WHAT YOU NEED TO DO
Images in the data are to be skipped, while every line is restated exactly as written.
(STORED DATA begins)
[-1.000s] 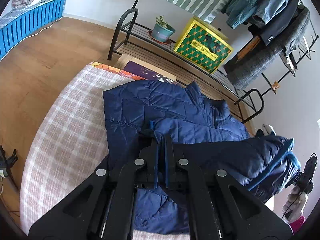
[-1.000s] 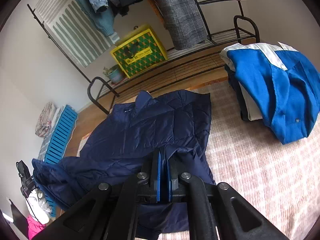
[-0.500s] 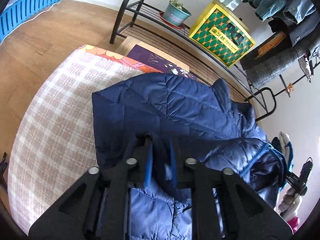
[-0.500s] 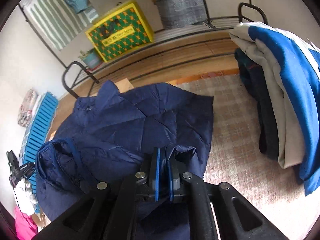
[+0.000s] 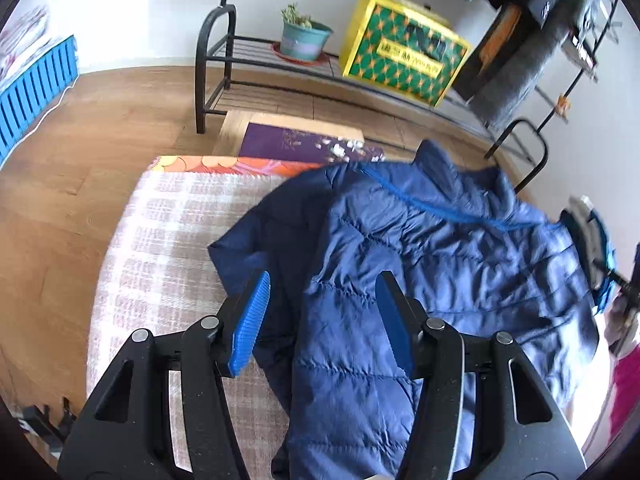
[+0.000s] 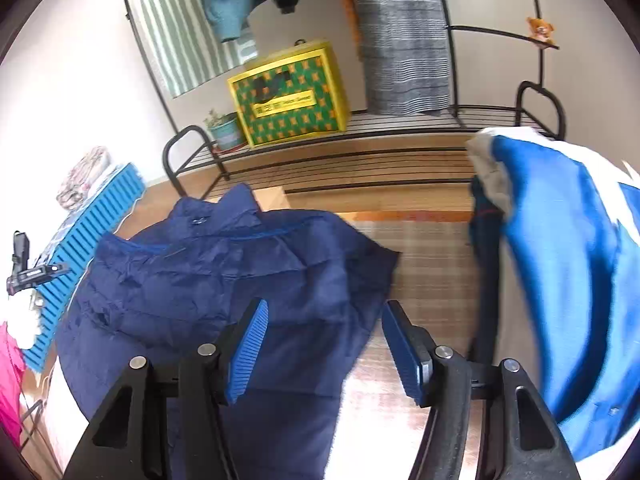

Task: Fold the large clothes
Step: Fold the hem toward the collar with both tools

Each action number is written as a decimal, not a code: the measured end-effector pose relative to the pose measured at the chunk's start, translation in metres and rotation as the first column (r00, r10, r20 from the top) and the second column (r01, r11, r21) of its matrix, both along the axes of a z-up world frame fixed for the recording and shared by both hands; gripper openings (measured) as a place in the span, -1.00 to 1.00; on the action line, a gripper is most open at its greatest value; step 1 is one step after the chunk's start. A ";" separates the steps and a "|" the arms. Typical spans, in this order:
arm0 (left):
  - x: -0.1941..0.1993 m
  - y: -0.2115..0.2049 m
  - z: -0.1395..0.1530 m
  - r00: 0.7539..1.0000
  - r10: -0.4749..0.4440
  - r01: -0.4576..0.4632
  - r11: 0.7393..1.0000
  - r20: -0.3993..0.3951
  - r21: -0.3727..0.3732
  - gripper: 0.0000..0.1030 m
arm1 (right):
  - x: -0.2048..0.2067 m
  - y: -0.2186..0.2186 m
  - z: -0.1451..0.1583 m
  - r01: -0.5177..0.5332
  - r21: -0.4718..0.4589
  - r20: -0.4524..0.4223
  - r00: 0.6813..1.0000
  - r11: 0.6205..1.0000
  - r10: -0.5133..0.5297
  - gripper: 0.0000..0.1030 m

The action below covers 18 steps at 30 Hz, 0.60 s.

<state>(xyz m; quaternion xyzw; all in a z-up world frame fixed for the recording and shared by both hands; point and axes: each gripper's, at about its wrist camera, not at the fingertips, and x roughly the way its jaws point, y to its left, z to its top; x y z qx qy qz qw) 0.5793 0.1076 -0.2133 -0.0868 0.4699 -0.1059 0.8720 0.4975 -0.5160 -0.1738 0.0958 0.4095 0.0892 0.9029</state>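
A navy quilted jacket (image 5: 432, 264) lies on the checked pink-and-white cloth (image 5: 172, 240) of the table, folded over itself, collar towards the far edge. My left gripper (image 5: 322, 304) hovers over its near edge with jaws opening; jacket fabric lies under the gap but the blue pads do not press it. In the right wrist view the same jacket (image 6: 224, 276) spreads to the left. My right gripper (image 6: 324, 332) is over its right hem, jaws opening too, with nothing gripped.
A pile of folded clothes topped by a blue-and-white garment (image 6: 560, 260) sits at the right of the table. Beyond the table stand a black rack (image 5: 216, 60) with a plant pot (image 5: 302, 36) and yellow box (image 6: 288, 92), and hanging clothes.
Both grippers were shut on folds of the jacket; both have come down over the table and let go, their jaws now wide apart. The lifted half now lies folded over.
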 end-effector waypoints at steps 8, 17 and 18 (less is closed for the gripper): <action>0.028 -0.028 -0.041 0.998 -0.003 0.008 0.997 -0.061 0.078 -0.08 | 0.043 0.027 -0.024 0.002 -0.097 -0.114 0.993 0.995 -0.013 0.08; 0.023 -0.051 -0.044 0.999 -0.039 0.038 0.976 0.001 0.216 -0.97 | 0.043 0.043 -0.036 -0.021 -0.216 -0.130 0.991 0.976 -0.008 -1.00; 0.021 -0.052 -0.041 0.998 -0.051 0.044 0.973 0.023 0.225 -0.97 | 0.043 0.044 -0.036 -0.018 -0.222 -0.123 0.992 0.975 -0.009 -1.00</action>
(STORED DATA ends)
EXERCISE ANSWER
[-1.000s] 
[-1.000s] 
[-0.500s] 
[-0.500s] 
[+0.000s] 
[+0.000s] 

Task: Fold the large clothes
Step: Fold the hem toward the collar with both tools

Each action number is written as a decimal, not a code: the measured end-effector pose relative to the pose measured at the chunk's start, translation in metres and rotation as the first column (r00, r10, r20 from the top) and the second column (r01, r11, r21) of its matrix, both along the axes of a z-up world frame fixed for the recording and shared by both hands; gripper openings (measured) as a place in the span, -1.00 to 1.00; on the action line, a gripper is most open at its greatest value; step 1 is one step after the chunk's start. A ";" separates the steps and a "|" the arms. Typical spans, in this order:
arm0 (left):
  - x: -0.1941..0.1993 m
  - y: -0.2115..0.2049 m
  - z: -0.1395..0.1530 m
  - r00: 0.7539..1.0000
  - r10: -0.4749..0.4440
  - r01: -0.4576..0.4632
  - r11: 0.7393..1.0000
  - r20: -0.3993..0.3951
  - r21: -0.3727..0.3732
  - gripper: 0.0000..0.1030 m
arm1 (right):
  - x: -0.2048..0.2067 m
  - y: -0.2186..0.2186 m
  - z: -0.1451..0.1583 m
  - r01: -0.5177..0.5332
  - r21: -0.4718..0.4589
  - r20: -0.4524..0.4223
  - r00: 0.6813..1.0000
  - r11: 0.6205..1.0000
  - r10: -0.5133..0.5297
  - gripper: 0.0000..0.1030 m

The action below covers 18 steps at 30 Hz, 0.60 s.

<state>(xyz m; quaternion xyzw; all in a z-up world frame fixed for the recording and shared by both hands; point and axes: each gripper's, at about its wrist camera, not at the fingertips, and x roughly the way its jaws point, y to its left, z to its top; x y z qx qy qz qw) 0.5793 0.1076 -0.2133 -0.0868 0.4699 -0.1059 0.8720 0.4975 -0.5160 -0.1738 0.0958 0.4095 0.0892 0.9029</state>
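A navy quilted jacket (image 5: 432, 264) lies on the checked pink-and-white cloth (image 5: 172, 240) of the table, folded over itself, collar towards the far edge. My left gripper (image 5: 322, 304) hovers over its near edge with jaws opening; jacket fabric lies under the gap but the blue pads do not press it. In the right wrist view the same jacket (image 6: 224, 276) spreads to the left. My right gripper (image 6: 324, 332) is over its right hem, jaws opening too, with nothing gripped.
A pile of folded clothes topped by a blue-and-white garment (image 6: 560, 260) sits at the right of the table. Beyond the table stand a black rack (image 5: 216, 60) with a plant pot (image 5: 302, 36) and yellow box (image 6: 288, 92), and hanging clothes.
Both grippers were shut on folds of the jacket; both have come down over the table and let go, their jaws now wide apart. The lifted half now lies folded over.
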 end-effector waypoints at steps 8, 17 and 18 (less is closed for the gripper): <action>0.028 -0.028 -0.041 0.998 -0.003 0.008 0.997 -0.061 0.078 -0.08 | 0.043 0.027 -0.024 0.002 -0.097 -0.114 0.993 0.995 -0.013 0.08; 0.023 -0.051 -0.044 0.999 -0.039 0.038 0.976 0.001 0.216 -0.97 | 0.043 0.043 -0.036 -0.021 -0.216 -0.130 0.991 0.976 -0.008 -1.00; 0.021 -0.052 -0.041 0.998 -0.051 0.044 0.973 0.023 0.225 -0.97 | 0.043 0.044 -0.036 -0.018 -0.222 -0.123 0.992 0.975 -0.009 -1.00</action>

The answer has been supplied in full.